*** Material provided
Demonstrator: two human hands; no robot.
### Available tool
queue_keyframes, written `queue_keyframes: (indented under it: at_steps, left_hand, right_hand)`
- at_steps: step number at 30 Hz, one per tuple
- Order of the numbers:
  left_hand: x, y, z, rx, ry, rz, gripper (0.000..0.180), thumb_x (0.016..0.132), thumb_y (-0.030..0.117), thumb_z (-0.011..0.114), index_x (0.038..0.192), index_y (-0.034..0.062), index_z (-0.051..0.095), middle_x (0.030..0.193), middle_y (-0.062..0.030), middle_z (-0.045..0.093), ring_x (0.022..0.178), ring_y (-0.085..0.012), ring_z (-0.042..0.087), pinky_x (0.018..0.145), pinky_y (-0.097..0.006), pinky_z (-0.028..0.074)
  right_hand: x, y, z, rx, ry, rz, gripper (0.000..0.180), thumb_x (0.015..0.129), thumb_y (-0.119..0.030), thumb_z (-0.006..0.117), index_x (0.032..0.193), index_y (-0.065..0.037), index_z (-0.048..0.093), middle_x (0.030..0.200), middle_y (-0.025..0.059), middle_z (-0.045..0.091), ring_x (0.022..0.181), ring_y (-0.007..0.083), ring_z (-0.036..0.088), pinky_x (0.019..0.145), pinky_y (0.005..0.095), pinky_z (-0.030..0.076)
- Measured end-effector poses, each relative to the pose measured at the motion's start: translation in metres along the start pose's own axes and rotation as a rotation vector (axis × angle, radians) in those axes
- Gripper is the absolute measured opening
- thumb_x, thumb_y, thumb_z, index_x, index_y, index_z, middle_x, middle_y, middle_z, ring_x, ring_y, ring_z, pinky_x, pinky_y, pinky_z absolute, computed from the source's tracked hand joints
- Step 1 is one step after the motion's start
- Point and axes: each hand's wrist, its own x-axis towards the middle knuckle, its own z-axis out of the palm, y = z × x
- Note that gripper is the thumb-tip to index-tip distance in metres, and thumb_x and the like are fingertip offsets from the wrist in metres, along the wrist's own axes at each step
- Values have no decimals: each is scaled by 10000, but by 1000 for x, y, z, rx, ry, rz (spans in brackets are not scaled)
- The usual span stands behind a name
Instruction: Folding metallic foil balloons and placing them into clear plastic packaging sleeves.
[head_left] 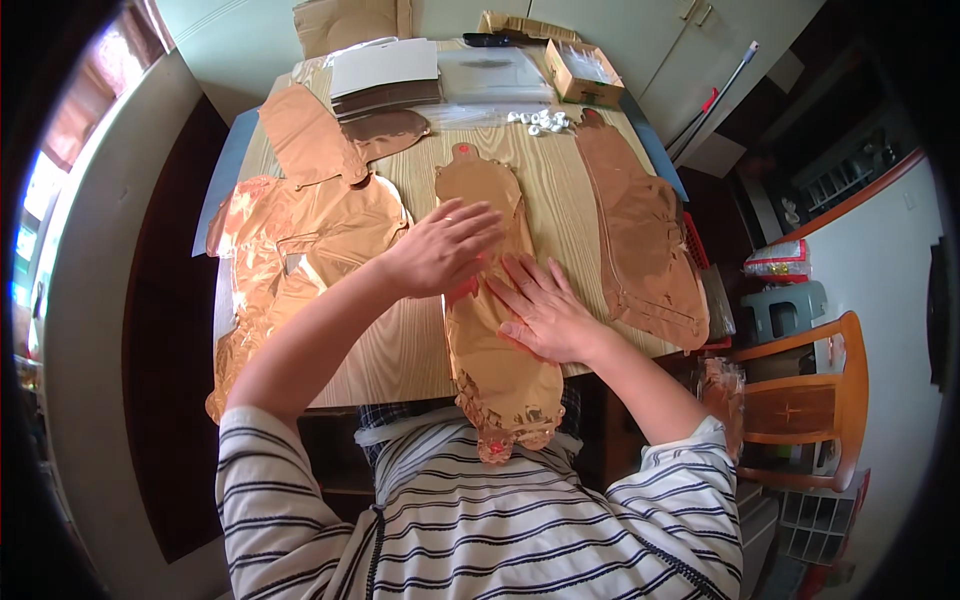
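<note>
A flat, uninflated copper-coloured foil balloon [505, 375] lies lengthwise in front of me, its near end hanging over the table edge toward my lap. My right hand [545, 312] is spread flat on its middle, fingers pointing away and to the left. Over the same balloon, slightly farther off, is my left hand [445, 248], fingers stretched out to the right; whether it touches the foil I cannot tell. Neither hand grips anything. To the left lies a heap of shiny foil balloons [320, 225], and on the right a stack of flat foil balloons [650, 245].
Toward the back of the wooden table [385, 365] are a stack of white cards [385, 66], clear plastic sleeves [495, 78], several small white rolls [540, 123] and a cardboard box [590, 90] of clear bags. A wooden chair [800, 410] and a grey-green stool [785, 305] stand at right.
</note>
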Motion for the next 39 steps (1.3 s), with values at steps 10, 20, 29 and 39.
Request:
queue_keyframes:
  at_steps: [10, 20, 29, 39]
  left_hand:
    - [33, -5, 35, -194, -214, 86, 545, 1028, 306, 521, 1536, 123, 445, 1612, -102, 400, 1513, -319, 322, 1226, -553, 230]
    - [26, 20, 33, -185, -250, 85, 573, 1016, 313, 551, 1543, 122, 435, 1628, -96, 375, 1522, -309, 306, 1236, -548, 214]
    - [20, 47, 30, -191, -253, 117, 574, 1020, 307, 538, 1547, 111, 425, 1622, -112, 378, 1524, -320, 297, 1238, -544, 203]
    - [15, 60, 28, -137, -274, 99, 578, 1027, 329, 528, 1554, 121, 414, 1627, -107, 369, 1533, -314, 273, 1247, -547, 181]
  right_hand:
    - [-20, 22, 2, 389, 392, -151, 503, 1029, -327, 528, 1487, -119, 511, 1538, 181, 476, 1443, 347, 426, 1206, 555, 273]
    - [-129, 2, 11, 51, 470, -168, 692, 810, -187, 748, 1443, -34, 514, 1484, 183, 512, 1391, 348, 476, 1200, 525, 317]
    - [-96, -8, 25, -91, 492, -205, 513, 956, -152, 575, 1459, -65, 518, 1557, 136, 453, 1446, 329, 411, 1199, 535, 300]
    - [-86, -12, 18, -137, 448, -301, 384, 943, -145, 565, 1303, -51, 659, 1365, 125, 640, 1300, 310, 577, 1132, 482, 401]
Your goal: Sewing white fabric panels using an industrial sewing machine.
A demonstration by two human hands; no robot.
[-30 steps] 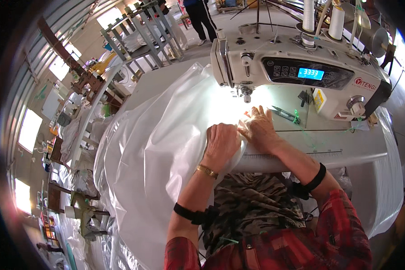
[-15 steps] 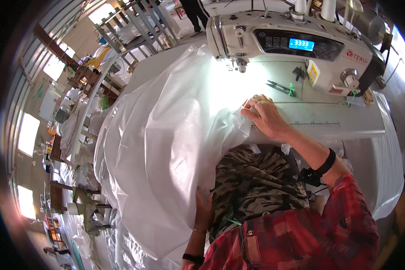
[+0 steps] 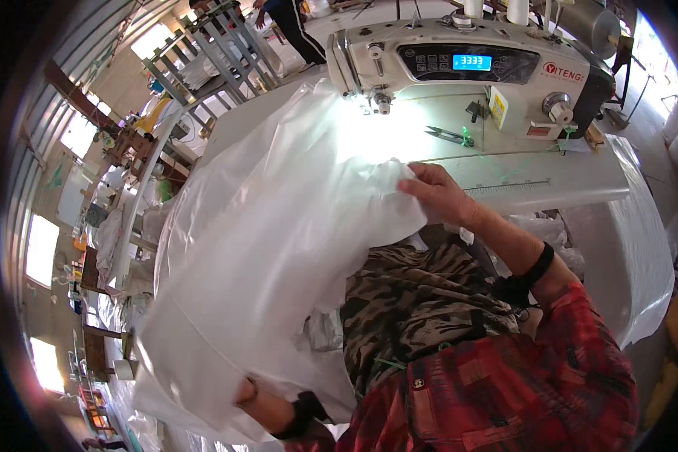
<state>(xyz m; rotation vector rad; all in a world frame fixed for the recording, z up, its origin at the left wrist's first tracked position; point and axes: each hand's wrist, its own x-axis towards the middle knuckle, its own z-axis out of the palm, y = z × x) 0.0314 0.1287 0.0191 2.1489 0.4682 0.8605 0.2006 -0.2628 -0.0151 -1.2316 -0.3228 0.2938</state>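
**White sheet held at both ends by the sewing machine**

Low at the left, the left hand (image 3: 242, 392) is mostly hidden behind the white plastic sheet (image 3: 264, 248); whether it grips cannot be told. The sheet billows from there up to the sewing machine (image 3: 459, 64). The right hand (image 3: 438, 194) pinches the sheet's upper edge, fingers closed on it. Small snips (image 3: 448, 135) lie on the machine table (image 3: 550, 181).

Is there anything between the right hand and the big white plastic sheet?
No. The right hand already grips the edge of the translucent white plastic sheet on the sewing table; nothing lies between them.
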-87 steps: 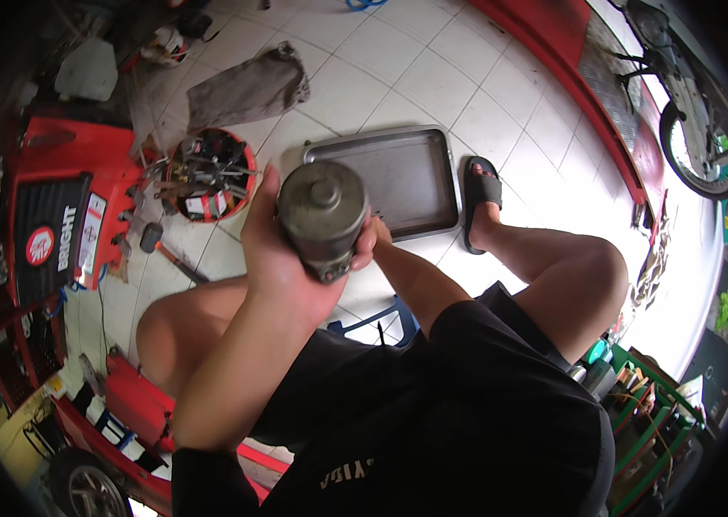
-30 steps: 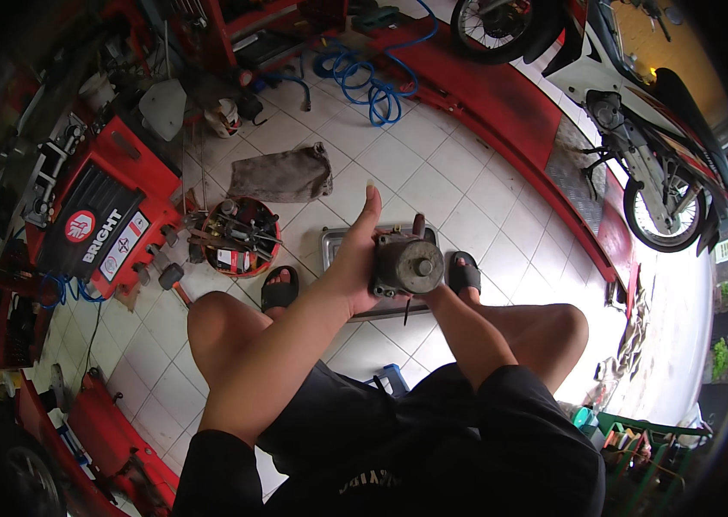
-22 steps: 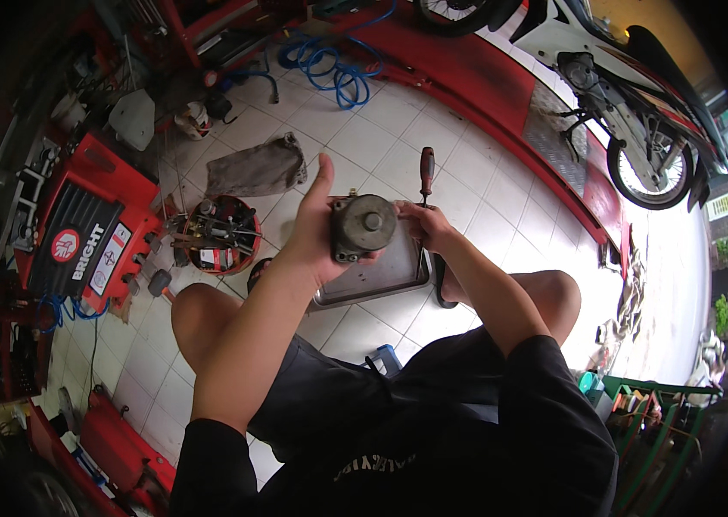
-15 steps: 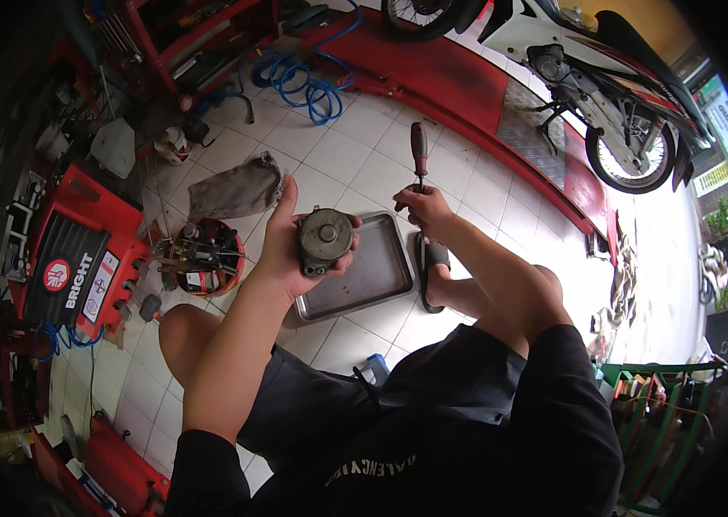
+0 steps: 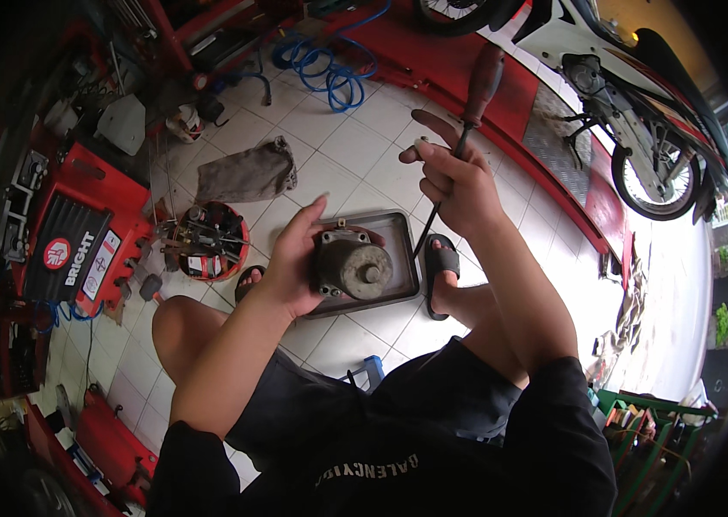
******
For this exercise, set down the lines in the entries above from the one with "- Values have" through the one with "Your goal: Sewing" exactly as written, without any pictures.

- Values have no decimals: each is scaled by 10000, but by 1000 for x, y, z, rx, ry, rz (spans in brackets are not scaled)
- The usual span stands behind a name
Instruction: Folding metallic foil balloons and placing them into clear plastic packaging sleeves.
[head_left] 
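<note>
A flat, uninflated copper-coloured foil balloon [505, 375] lies lengthwise in front of me, its near end hanging over the table edge toward my lap. My right hand [545, 312] is spread flat on its middle, fingers pointing away and to the left. Over the same balloon, slightly farther off, is my left hand [445, 248], fingers stretched out to the right; whether it touches the foil I cannot tell. Neither hand grips anything. To the left lies a heap of shiny foil balloons [320, 225], and on the right a stack of flat foil balloons [650, 245].
Toward the back of the wooden table [385, 365] are a stack of white cards [385, 66], clear plastic sleeves [495, 78], several small white rolls [540, 123] and a cardboard box [590, 90] of clear bags. A wooden chair [800, 410] and a grey-green stool [785, 305] stand at right.
</note>
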Motion for the next 39 steps (1.3 s), with values at steps 10, 20, 29 and 39.
Request:
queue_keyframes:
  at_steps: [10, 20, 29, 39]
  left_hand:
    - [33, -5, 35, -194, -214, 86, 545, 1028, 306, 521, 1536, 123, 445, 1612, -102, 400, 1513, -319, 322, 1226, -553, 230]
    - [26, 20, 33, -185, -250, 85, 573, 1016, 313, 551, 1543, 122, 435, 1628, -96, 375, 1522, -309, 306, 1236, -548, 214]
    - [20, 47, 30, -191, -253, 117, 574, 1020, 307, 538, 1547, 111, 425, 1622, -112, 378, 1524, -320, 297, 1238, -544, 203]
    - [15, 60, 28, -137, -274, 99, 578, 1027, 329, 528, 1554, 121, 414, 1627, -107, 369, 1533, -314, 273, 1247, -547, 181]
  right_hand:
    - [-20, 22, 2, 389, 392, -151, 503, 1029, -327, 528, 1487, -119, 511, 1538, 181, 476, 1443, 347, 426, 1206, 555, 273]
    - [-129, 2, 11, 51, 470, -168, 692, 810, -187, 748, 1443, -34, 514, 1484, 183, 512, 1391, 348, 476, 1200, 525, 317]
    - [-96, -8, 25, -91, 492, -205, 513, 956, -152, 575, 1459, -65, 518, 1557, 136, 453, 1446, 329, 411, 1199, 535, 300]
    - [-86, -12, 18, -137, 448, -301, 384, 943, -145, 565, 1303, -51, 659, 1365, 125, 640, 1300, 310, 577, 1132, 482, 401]
Your goal: Sewing white fabric panels using an industrial sewing machine.

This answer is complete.